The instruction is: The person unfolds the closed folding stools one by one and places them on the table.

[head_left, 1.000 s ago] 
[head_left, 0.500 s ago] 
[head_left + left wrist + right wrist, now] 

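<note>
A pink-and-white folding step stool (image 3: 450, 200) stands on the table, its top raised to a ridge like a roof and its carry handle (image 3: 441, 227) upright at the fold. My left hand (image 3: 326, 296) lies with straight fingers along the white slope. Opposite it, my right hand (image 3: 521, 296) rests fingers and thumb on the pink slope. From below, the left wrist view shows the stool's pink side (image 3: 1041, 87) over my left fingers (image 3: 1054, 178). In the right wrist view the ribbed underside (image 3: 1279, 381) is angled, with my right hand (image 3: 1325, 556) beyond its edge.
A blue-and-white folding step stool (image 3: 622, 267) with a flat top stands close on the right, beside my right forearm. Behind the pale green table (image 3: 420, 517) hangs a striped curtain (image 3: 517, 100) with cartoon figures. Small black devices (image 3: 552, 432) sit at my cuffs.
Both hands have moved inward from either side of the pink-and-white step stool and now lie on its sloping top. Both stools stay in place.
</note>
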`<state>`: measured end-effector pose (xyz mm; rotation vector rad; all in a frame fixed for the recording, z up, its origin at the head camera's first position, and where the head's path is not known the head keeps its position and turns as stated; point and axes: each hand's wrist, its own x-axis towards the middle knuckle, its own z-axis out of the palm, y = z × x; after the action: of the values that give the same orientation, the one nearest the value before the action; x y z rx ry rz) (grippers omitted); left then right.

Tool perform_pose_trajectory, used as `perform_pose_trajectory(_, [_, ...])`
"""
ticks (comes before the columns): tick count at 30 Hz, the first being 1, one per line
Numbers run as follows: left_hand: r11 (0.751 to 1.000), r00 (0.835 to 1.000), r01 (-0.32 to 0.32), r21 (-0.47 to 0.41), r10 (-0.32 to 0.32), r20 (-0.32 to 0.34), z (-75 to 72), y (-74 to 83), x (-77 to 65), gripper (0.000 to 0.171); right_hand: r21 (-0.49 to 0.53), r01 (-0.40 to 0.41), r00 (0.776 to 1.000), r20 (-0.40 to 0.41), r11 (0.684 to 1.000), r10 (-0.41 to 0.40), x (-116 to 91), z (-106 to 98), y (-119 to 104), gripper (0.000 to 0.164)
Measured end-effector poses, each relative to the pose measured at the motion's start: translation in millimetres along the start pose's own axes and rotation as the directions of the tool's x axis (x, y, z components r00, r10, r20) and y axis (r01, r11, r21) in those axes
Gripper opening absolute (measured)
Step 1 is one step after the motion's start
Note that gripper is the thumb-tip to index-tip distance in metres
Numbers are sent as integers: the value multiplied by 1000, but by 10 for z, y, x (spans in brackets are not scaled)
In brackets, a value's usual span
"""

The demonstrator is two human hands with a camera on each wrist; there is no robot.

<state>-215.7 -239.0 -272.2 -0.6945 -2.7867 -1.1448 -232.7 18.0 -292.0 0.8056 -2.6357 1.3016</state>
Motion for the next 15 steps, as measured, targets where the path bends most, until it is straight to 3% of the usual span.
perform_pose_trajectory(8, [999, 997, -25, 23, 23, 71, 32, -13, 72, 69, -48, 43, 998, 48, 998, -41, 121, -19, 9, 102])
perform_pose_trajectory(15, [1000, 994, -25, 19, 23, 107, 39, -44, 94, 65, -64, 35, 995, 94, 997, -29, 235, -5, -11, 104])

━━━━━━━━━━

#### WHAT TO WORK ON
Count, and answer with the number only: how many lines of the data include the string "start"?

#### REPLY TO THE TASK
2